Kathleen Barnard, the first student engagement coordinator of the Henry Whittemore Library, discussed her new position, how she’s fitting in with campus life, and how she’s adapting to life in a new state.
Barnard graduated from the University of Memphis in Tennessee with a degree in English, and said that she always had passion for working with books, sharing some of the work experiences she had before arriving at FSU.
“I have always worked with books, and that has always been my driving passion … books and literacy, and getting books into people’s hands, and getting people involved in literacy activities, whether that’s through a library or a bookstore,” she said.
Barnard said in the past she worked in multiple book stores, a public library for five years, and then 10 years as an audio book editor for the “Books for the Blind” program, which is operated by the National Library Service.
“We were narrating the books, and keeping in mind that we weren’t trying to create a character for our readers, but more to just let the readers create the characters on their own, because [the audiobooks are] for a population who maybe didn’t have access to print materials,” she said.
When asked about her goals as the engagement coordinator of the library, Barnard said she was excited to work with students and committed to making sure students felt at home in the library, and that any relevant issues they had would be acknowledged.
“I want to work with the students who are here, and I want to make sure that we are creating not just programming that’s fun and engaging, but just making sure that all of our students here at Framingham State feel welcome in the library,” she said.
Barnard then spoke about the position she was filling, and how she was adapting to the new role. She added that she was “kind of creating it” as she gained more experience.
“One of my primary goals is to work with students and student groups across campus to make sure that the library is first and foremost a welcome and inviting place,” she said.
She added that she wants everyone to feel comfortable entering the library’s doors, “no matter if you’re a grad student, an undergrad, commuter students, continuing education – we want everyone to feel comfortable.”
Barnard said that she was also excited to work with these groups of students and find more ways to get them “involved in the library,” saying she wants to host events and book discussions.
She also emphasized that she wanted to find ways for students to have “a lot of buy-in,” and to “feel like the library is their space.”
Barnard said the position and her career at Framingham were relatively new, both starting in January. She added that she has only facilitated one event so far, the first of three discussions on “The 1619 Project,” which took place Feb.14.
She said that while it was the first event she’s hosted at FSU, it wasn’t her first ever, and she hosted numerous events at a previous job – a public library in western Tennessee. Barnard added she has experience hosting book discussions, author talks, and other events of that nature from her time at the library and multiple bookstores.
Barnard said “The 1619 Project” will have two more meetings over Zoom Feb. 23 and Feb. 28 which can be accessed through the latest Campus Currents email. Her plans are to discuss the content of the 1619 project not yet touched upon, and the media backlash the project has received.

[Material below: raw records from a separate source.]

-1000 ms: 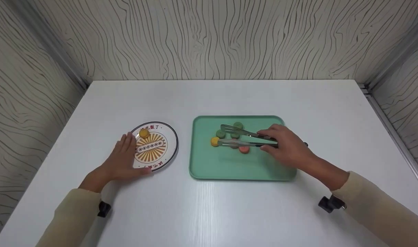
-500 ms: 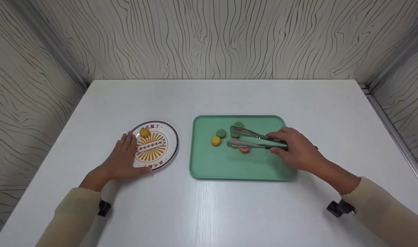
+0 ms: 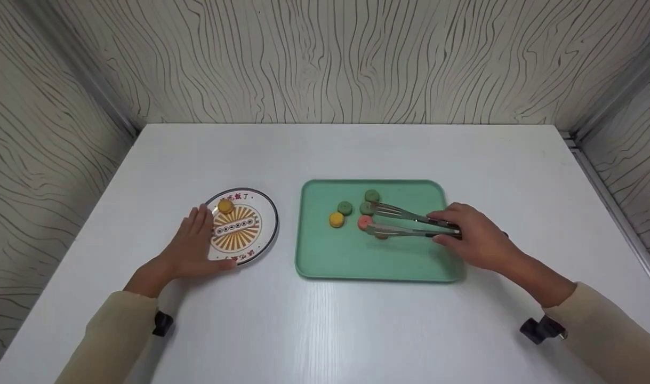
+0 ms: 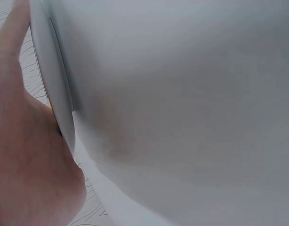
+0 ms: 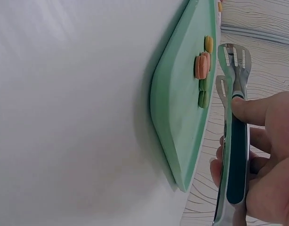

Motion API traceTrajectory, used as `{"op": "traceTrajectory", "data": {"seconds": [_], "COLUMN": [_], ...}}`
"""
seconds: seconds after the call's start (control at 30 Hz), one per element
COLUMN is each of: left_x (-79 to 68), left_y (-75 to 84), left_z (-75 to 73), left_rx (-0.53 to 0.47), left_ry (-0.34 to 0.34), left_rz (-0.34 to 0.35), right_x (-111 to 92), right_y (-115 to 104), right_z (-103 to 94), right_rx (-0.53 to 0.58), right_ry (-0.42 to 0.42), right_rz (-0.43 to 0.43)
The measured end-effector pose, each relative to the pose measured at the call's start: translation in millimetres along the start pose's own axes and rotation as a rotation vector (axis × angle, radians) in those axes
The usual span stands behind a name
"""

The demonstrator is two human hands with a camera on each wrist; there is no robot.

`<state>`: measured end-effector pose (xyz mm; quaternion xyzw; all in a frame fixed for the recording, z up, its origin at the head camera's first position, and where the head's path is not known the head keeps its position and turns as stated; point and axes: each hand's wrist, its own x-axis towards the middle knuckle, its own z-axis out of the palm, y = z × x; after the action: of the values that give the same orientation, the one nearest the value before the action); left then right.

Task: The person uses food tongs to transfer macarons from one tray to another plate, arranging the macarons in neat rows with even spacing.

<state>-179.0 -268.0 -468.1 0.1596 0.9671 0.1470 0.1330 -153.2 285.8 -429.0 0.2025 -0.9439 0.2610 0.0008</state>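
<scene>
While the thumb and curled fingers of my right hand [image 3: 479,237] grip the tongs [image 3: 410,232], the tool's two arms stand apart, their tips over the middle of the green tray [image 3: 325,261] and, I judge, raised off it. Under and around those tips, from the tray's centre toward its far edge, lie three green macarons [image 3: 345,208], two pink macarons [image 3: 364,222] and one yellow macaron [image 3: 336,219]. Left of the tray, my left hand [image 3: 186,253] keeps its fingers straight and together against the plate [image 3: 263,242], thumb spread; another yellow one sits there. I'd call this aiming — the next move probably calls for lowering the tips astride one macaron and squeezing gently without nudging its neighbours.
</scene>
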Motion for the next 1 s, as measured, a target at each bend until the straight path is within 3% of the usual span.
{"op": "traceTrajectory", "data": {"seconds": [0.6,1.0], "left_x": [0.6,-0.8], "left_y": [0.3,0.8], "left_z": [0.8,-0.1], "left_rx": [0.009,-0.003], "left_ry": [0.007,0.003], "left_rz": [-0.003,0.003], "right_x": [-1.8,-2.1], "right_y": [10.6,12.7], "right_z": [4.2,7.8], "right_rx": [0.018,0.006], "right_ry": [-0.022,-0.014], "right_rz": [0.032,-0.006]}}
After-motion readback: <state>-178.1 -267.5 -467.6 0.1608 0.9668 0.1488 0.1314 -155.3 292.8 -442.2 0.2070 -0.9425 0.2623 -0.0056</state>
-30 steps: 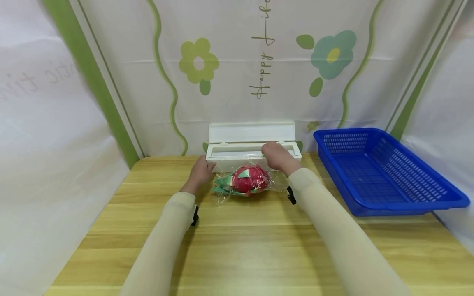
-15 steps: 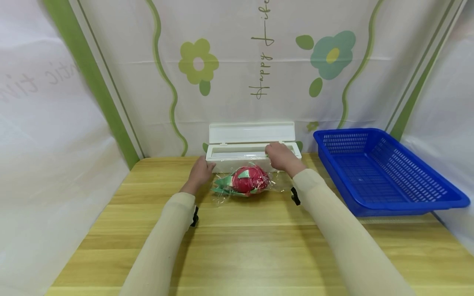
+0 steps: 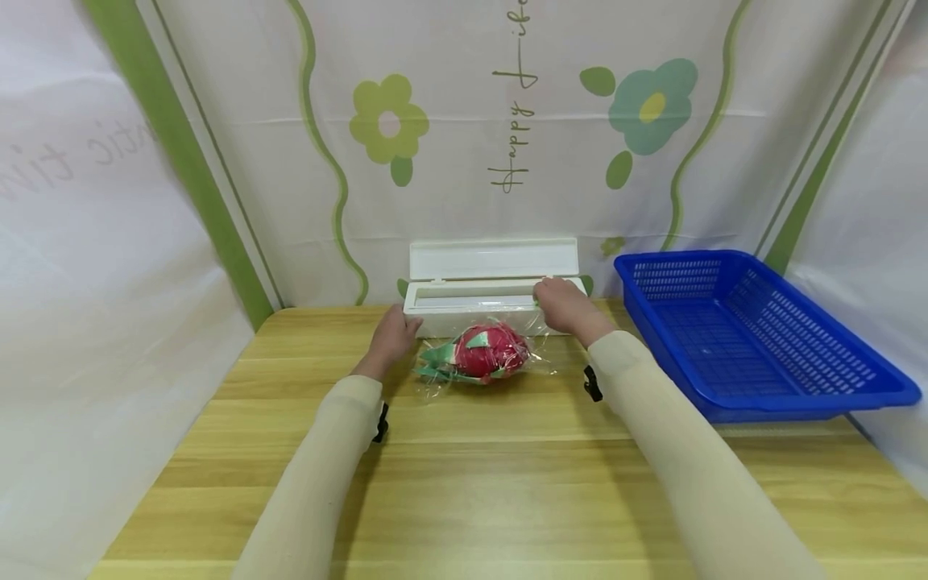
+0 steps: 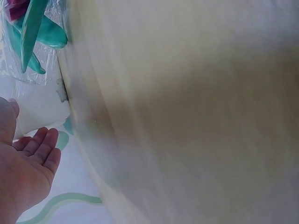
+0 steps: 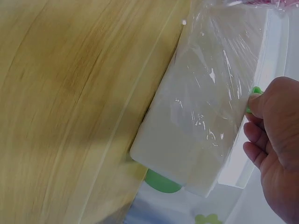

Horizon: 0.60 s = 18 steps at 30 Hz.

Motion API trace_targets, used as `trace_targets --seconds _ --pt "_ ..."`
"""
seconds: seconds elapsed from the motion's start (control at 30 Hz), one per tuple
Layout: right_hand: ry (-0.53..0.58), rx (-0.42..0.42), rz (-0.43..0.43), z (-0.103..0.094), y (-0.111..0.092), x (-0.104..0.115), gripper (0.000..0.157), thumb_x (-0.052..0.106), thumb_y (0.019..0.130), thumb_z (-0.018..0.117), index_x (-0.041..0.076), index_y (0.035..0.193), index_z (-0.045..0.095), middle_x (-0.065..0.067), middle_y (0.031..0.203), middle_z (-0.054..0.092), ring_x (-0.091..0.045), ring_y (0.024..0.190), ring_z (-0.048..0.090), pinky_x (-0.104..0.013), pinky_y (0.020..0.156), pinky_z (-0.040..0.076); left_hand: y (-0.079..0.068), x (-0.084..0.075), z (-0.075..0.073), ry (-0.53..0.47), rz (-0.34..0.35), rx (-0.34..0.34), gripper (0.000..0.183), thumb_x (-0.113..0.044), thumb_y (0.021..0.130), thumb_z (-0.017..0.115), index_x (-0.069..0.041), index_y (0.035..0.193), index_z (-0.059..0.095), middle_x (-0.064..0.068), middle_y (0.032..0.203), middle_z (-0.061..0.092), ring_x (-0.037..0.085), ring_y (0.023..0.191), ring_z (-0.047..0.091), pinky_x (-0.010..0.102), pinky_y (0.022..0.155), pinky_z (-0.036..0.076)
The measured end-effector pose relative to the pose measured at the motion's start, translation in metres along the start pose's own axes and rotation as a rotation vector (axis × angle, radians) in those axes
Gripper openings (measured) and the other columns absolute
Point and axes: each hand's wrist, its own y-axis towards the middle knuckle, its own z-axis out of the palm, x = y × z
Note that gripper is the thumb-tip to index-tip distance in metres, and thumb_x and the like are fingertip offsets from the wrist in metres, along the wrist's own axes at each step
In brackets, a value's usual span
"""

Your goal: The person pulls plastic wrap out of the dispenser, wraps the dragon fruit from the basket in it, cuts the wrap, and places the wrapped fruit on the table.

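A long white cling film dispenser (image 3: 445, 325) stands at the back of the table, its lid (image 3: 493, 260) tipped up. My left hand (image 3: 390, 337) holds its left end, thumb on the front face and fingers along the side. With thumb and fingers, my right hand (image 3: 567, 306) pinches a small green slide cutter (image 5: 255, 93) on the dispenser's top edge, toward the right end. Clear film (image 5: 201, 112) drapes over the front face. Just before the dispenser lies a red dragon fruit (image 3: 496, 352) with green leaf tips, wrapped in crinkled film.
A blue perforated plastic basket (image 3: 725, 403) stands on the right side of the wooden table (image 3: 478, 499). Behind the table hangs a white cloth (image 3: 449, 185) with printed flowers, and more cloth closes off both sides.
My right hand has slid rightward along the dispenser's top edge with the green cutter. The left hand, dispenser and dragon fruit stay in place.
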Motion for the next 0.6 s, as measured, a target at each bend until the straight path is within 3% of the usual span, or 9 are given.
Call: trace_targets --seconds 0.33,0.6 --pt "-0.015 -0.038 -0.032 -0.001 -0.004 -0.007 0.035 -0.011 0.064 0.055 0.001 0.097 0.055 -0.012 0.093 0.055 -0.03 0.089 0.05 -0.041 0.081 0.041 0.0 0.0 0.0 0.017 0.013 -0.005 0.046 -0.029 0.093 0.043 0.006 0.123 0.035 0.02 0.116 0.046 0.033 0.108 0.044 0.044 0.089 0.037" --pt "0.021 -0.015 0.013 -0.005 -0.016 -0.02 0.032 -0.012 0.067 0.055 0.0 0.097 0.054 -0.014 0.095 0.054 -0.032 0.09 0.05 -0.042 0.082 0.04 0.0 0.0 -0.001 0.022 0.001 -0.006 0.046 -0.03 0.093 0.043 0.005 0.122 0.036 0.019 0.114 0.047 0.032 0.106 0.045 0.043 0.088 0.038"
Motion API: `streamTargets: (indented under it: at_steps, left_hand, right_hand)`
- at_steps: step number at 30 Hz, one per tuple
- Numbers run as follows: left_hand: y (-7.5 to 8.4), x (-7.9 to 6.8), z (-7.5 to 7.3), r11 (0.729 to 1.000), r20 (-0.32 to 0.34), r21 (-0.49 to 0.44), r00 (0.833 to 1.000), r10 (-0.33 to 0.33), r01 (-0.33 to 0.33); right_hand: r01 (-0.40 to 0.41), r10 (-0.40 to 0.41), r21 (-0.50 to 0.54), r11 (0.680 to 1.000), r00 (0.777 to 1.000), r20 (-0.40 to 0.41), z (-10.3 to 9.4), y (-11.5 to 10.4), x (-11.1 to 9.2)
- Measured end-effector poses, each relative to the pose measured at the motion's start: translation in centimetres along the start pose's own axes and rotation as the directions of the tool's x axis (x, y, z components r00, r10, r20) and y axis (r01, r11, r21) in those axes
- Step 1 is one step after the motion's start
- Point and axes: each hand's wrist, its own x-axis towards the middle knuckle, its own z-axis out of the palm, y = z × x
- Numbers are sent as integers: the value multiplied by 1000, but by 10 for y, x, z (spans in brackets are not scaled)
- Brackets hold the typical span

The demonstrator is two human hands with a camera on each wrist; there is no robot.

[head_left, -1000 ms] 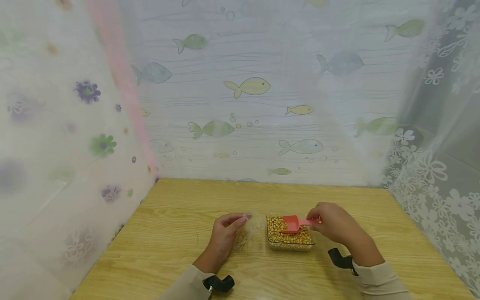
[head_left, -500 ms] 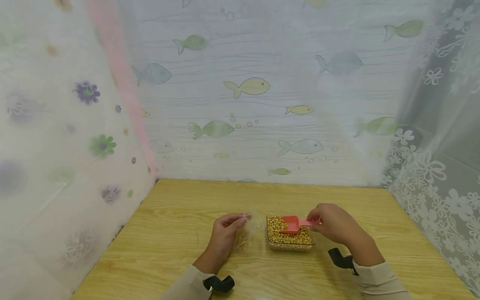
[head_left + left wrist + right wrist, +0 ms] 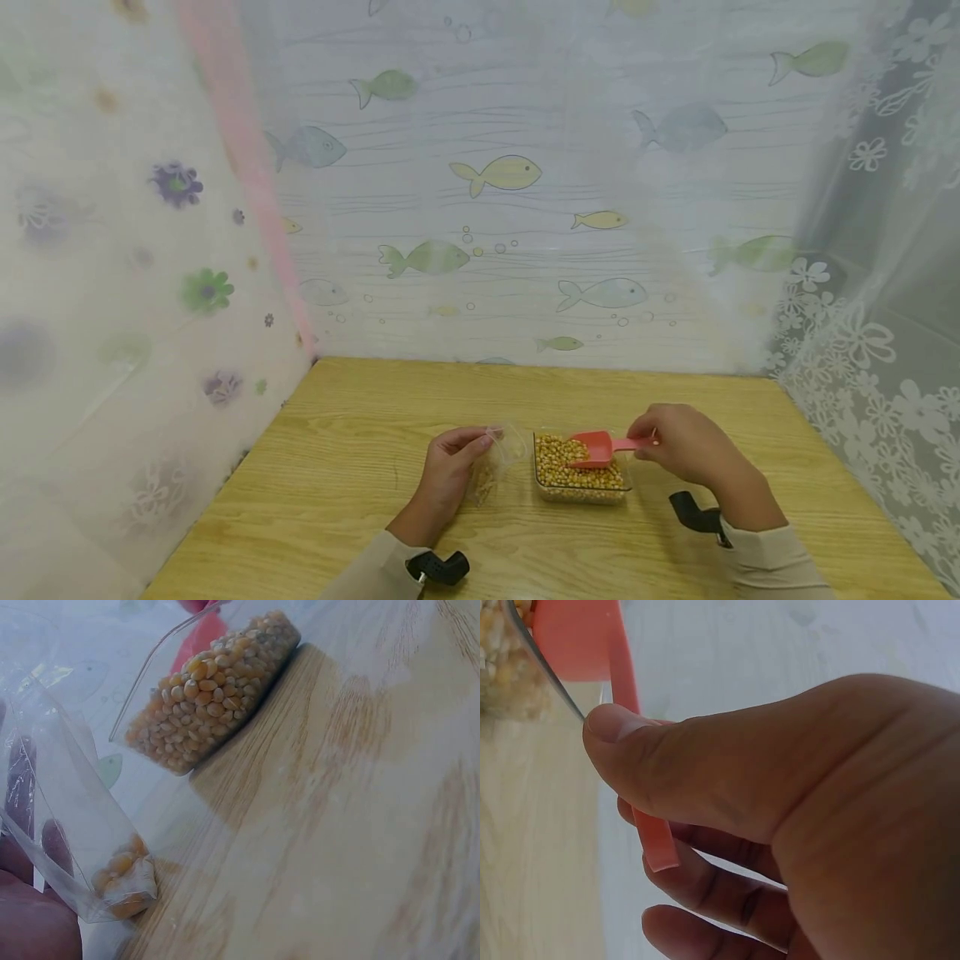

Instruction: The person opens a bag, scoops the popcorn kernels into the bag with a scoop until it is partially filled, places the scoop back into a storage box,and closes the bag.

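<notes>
A clear rectangular container (image 3: 581,490) full of yellow corn kernels (image 3: 557,468) stands on the table between the hands. My right hand (image 3: 688,445) pinches the handle of a red scoop (image 3: 598,449), thumb on top in the right wrist view. The scoop's front lip lies among the kernels, and its handle passes over the container's right rim. Left of the container, my left hand (image 3: 448,468) holds a clear plastic bag (image 3: 513,444) by its upper edge, its mouth spread. Several kernels (image 3: 122,876) sit in the bag's bottom corner in the left wrist view.
The wood-grain table (image 3: 390,400) extends around the container. A fish-patterned curtain (image 3: 495,275) hangs behind it, with flowered sheets on the left and right. A black wrist mount (image 3: 438,568) sits at the left cuff, another black mount (image 3: 693,512) at the right.
My right hand has drawn the scoop a little to the right, toward the container's right rim. The left hand and the bag stay in place.
</notes>
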Motion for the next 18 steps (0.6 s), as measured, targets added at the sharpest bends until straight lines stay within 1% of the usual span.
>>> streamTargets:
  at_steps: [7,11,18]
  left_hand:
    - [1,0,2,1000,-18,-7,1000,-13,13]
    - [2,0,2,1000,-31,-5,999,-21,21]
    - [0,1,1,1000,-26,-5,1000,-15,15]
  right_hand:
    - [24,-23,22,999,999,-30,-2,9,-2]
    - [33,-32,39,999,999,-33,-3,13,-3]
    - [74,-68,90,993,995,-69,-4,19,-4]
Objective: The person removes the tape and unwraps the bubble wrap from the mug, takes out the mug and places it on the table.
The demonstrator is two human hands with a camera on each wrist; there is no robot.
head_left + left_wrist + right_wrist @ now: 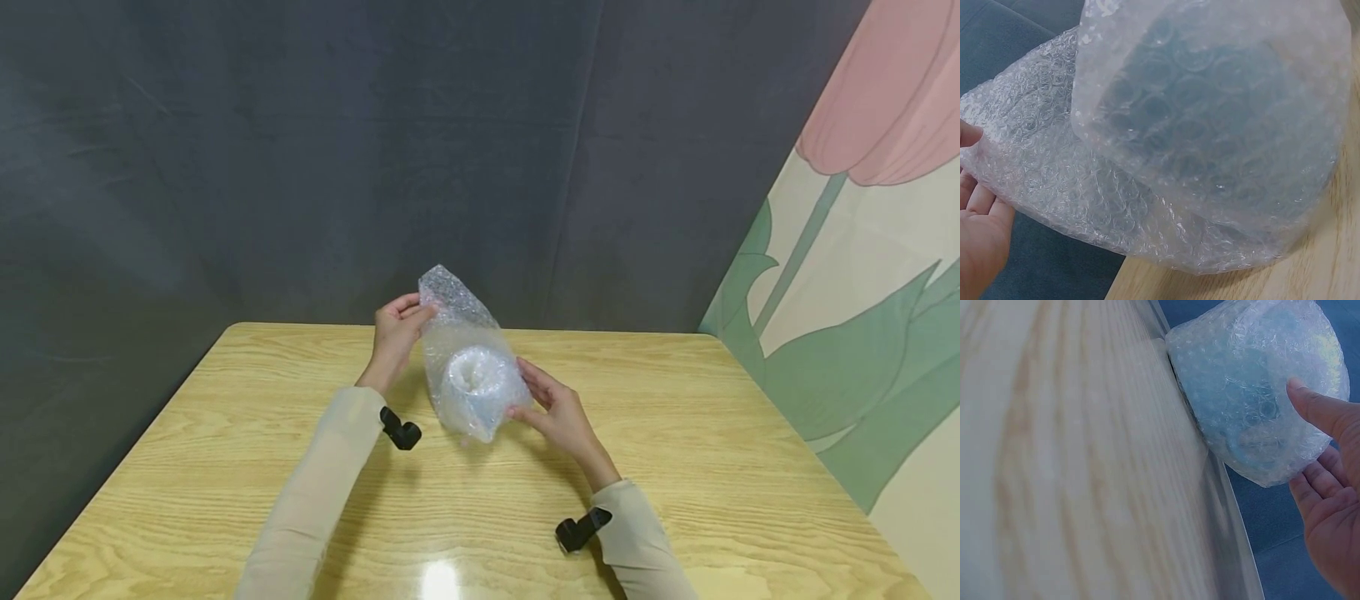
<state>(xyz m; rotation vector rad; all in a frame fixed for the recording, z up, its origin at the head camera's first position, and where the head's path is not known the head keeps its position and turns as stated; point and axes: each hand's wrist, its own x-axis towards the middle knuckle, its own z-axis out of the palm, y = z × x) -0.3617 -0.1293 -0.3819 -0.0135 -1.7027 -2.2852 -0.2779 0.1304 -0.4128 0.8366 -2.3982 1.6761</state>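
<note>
Two arms outstretched: pinches crinkled bubble wrap in left grip; clasps rounded, translucent bundle in wide-spread right grip.

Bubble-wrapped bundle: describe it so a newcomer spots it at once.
On the wood-grain table, look near the middle of the far edge. There the left hand pinches a bubble-wrap flap and the right hand holds the rounded bundle. Its shiny, see-through blisters and pale blue tint set it apart from the bare hands and yellowish wood.
</note>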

She explained her role as a facilitator of book discussions and how she tries to incorporate questions that can engage a wide range of readers. She said that it’s important to take into account the people that “only read the essays they’re interested in, or [those who] might not have time to get through everything.”
“I try to create questions and discussions that are a little more open, so that even if you didn’t read the whole thing, you can still feel like you can participate. So, instead of saying, ‘we’re going to discuss chapters five and six today,’ … I more want to discuss overarching themes,” she said.
Barnard said she is excited to explore and collaborate with more student groups as time goes on, and she is enjoying getting to know people around campus, as well as settling with her recent move to Massachusetts.
“It’s a beautiful campus … Everyone has been so nice! It’s a very welcoming environment. I think that the school is incredibly welcoming – I feel very comfortable here, and that is just a testament to the great students and staff and faculty of this University,” she said.